阮雪棠现在仍需要靠药调养着,宋了知每十天就要往镇上去一趟拿药,因去了太多次,医馆的人都全部熟识了。这日照例去拿药,他看着面前要睡不睡的小童,轻声唤道:“我来拿药。”

医馆近来换了个新药童,才十一二岁,个子已然抽条,但脑袋还是小孩子的圆脸,像一根竹签上串着个肉丸子,看起来极度不协调,又正是贪睡躲懒的年纪,整日就趴在柜台上打瞌睡。

见来了人,他头也不抬地指了指柜边油纸包好的药材,醒是醒了,但依旧是两眼放空的状态。

“您慢走。
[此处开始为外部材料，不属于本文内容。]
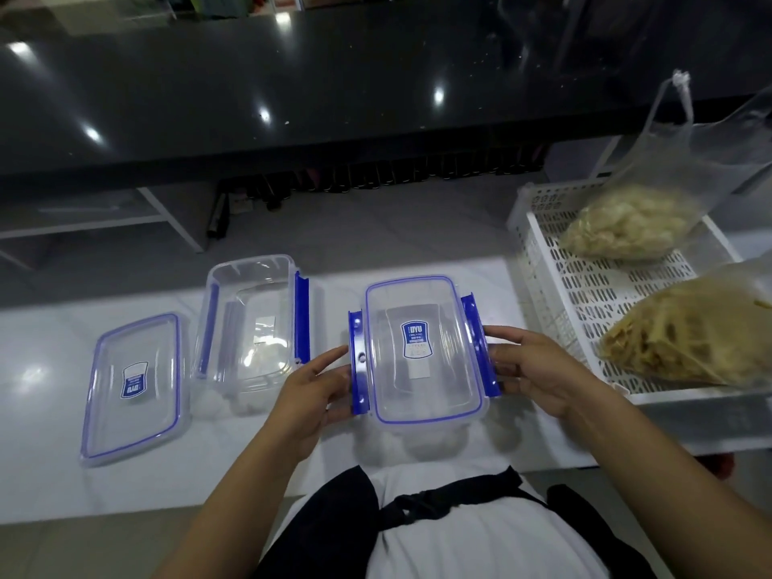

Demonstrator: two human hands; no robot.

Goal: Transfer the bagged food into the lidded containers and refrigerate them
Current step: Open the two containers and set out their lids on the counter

”见宋了知拿药离开,他十分敷衍的用正值变声期的公鸭嗓送别。

人一走,他那无神的双眼空着空着又闭上了,圆脑袋止不住的向下点头,忽然有人揪他耳朵,把他即刻疼清醒了,抬眼就瞧见一口大黄牙。这个年纪的小孩已经学会看人下菜,遇到宋了知那样好脾气不计较的就轻慢些,遇到赵老五这种闹事之徒,纵然内心鄙夷,表面仍好声好气地同他周旋:“哟,原来是您来了,要不怎么说老远就听见银子响呢?”

“这话说得讨人喜欢,”赵老五好色惯了,对着肉丸子般的脑袋也想占点便宜,手不干不净地往药童身上掐,“我要的东西呢?”

赵老五最近迷上个戏子,因为没钱,只好靠玩花样获取芳心,特意找医馆配了几贴催情的药物。小童一面应着,一面从柜台下拿出个油纸包递给赵老五,那色迷心窍的家伙不愿就此离去,装模作样地拿在手里颠了颠,摆谱道:“不会缺斤少两糊弄人吧?”

药童被他骚扰得不堪其烦,也急了:“您不信自己打开来瞧,都是拿称一一称好了的,哪敢短您的!”

小孩子不禁逗,作势就要拆了油纸包,忽然“咦”了一声,顿了半晌,瞌睡算是彻底清醒了,脸色煞白,嘴里喃喃念着:“不好了,不好了。”

赵老五好奇地在他身旁张望:“青天白日的,怎么不好了?跟你赵五哥说说。”

“您的药和另一位公子拿混了,要是让师父知道,我定然又要挨板子。”圆脑袋不停晃悠,叫人担心会从那细脖子上掉下来。

“这有什么的,你说是谁,我拿着药和他换过来就是了。”

药童眼中一亮:“便是独自住在村外的宋公子,您可认识他?”

赵老五一听便知他说的是谁,霎时眉开眼笑起来,他连着在宋了知身上吃了两次亏,这简直是老天在帮自己报仇,要是宋了知吃了那药,药效一发,还不由着自己胡来?便没能弄他几回,也要叫他好好出丑,以消他心头之恨。

于是赵老五满口答应了下来,拎着宋了知的药材离去了。

另一头的宋了知哪晓得这些曲折,他下午还有一单瞎子活,所以一回家便急急忙忙给阮雪棠熬药做饭,依旧是由他给阮雪棠喂药。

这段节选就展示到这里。